Defining the contents of a genome essentially means making a map. We can think about mapping genes and genomes at several levels of resolution:
- A genetic (or linkage) map identifies the distance between mutations in terms of recombination frequencies. It is limited by its reliance on the occurrence of mutations that affect the phenotype. Because recombination frequencies can be distorted relative to the physical distance between sites, it does not accurately represent physical distances along the genetic material.
- A linkage map can also be constructed by measuring recombination between sites in genomic DNA. These sites have sequence variations that generate differences in the susceptibility to cleavage by certain (restriction) enzymes. Because such variations are common, such a map can be prepared for any organism irrespective of the occurrence of mutants. It has the same disadvantage as any linkage map that the relative distances are based on recombination.
- A restriction map is constructed by cleaving DNA into fragments with restriction enzymes and measuring the distances between the sites of cleavage. This represents distances in terms of the length of DNA, so it provides a physical map of the genetic material. A restriction map does not intrinsically identify sites of genetic interest. For it to be related to the genetic map, mutations have to be characterized in terms of their effects upon the restriction sites. Large changes in the genome can be recognized because they affect the sizes or numbers of restriction fragments. Point mutations are more difficult to detect.
- The ultimate map is to determine the sequence of the DNA. From the sequence, we can identify genes and the distances between them. By analyzing the protein-coding potential of a sequence of the DNA, we can deduce whether it represents a protein.
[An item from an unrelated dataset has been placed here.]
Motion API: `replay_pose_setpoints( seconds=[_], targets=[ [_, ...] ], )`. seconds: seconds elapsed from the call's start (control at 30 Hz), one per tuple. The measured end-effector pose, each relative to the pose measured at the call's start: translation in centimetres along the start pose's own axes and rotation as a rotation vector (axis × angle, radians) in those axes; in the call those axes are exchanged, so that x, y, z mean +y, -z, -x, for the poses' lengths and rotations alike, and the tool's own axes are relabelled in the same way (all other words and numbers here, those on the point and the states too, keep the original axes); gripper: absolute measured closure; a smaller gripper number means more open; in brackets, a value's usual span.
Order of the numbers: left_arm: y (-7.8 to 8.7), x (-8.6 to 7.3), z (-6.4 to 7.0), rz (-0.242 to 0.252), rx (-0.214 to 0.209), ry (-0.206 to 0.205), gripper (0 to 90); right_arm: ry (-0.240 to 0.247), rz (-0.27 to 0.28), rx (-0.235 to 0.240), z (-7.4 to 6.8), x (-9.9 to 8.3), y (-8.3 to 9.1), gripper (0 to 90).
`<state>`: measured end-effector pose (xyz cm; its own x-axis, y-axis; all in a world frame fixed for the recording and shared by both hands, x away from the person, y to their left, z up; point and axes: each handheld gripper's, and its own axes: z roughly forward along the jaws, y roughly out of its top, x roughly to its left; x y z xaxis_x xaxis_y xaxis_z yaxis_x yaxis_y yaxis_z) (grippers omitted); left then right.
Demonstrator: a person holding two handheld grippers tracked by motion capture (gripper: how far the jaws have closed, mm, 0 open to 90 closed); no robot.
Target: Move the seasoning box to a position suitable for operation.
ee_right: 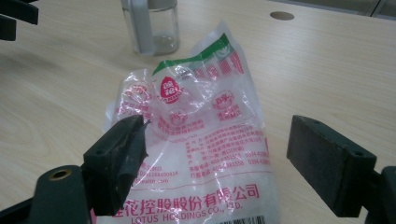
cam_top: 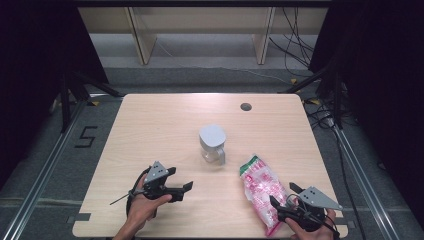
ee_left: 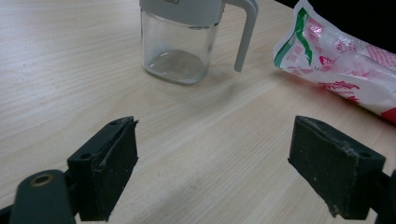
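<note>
A clear glass jar (cam_top: 212,144) with a grey lid and a side handle stands near the middle of the wooden table (cam_top: 150,125). To its right lies a clear plastic bag (cam_top: 261,192) printed in red and green, holding white grains. My left gripper (cam_top: 181,179) rests open at the front left, its jaws aimed toward the jar (ee_left: 180,42) and bag (ee_left: 341,60). My right gripper (cam_top: 284,195) stands open at the bag's near end. In the right gripper view the gripper (ee_right: 215,168) has its jaws on either side of the bag (ee_right: 205,140), apart from it, with the jar (ee_right: 152,25) beyond. In the left gripper view the gripper (ee_left: 212,172) holds nothing.
A round cable hole (cam_top: 245,106) sits at the table's far right. Bare wood lies around the jar and along the left half. Beyond the far edge are wooden frame legs (cam_top: 142,35) and loose cables (cam_top: 295,45) on the floor.
</note>
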<state>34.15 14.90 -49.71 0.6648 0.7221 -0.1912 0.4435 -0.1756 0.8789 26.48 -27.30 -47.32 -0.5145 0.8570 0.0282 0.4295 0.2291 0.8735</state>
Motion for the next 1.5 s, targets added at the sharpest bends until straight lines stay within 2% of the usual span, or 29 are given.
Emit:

The basic assumption here is that natural selection prevents the accumulation of damaging mutations in sequences that code for proteins. Reversing the argument, we may assume that an intact coding sequence is likely to be used to generate a protein.
By comparing the sequence of a wild-type DNA with that of a mutant allele, we can determine the nature of a mutation and its exact site of occurrence. This defines the relationship between the genetic map (based entirely on sites of mutation) and the physical map (based on or even comprising the sequence of DNA).
Similar techniques are used to identify and sequence genes and to map the genome, although there is of course a difference of scale. In each case, the principle is to obtain a series of overlapping fragments of DNA, which can be connected into a continuous map. The crucial feature is that each segment is related to the next segment on the map by characterizing the overlap between them, so that we can be sure no segments are missing. This principle is applied both at the level of ordering large fragments into a map, and in connecting the sequences that make up the fragments.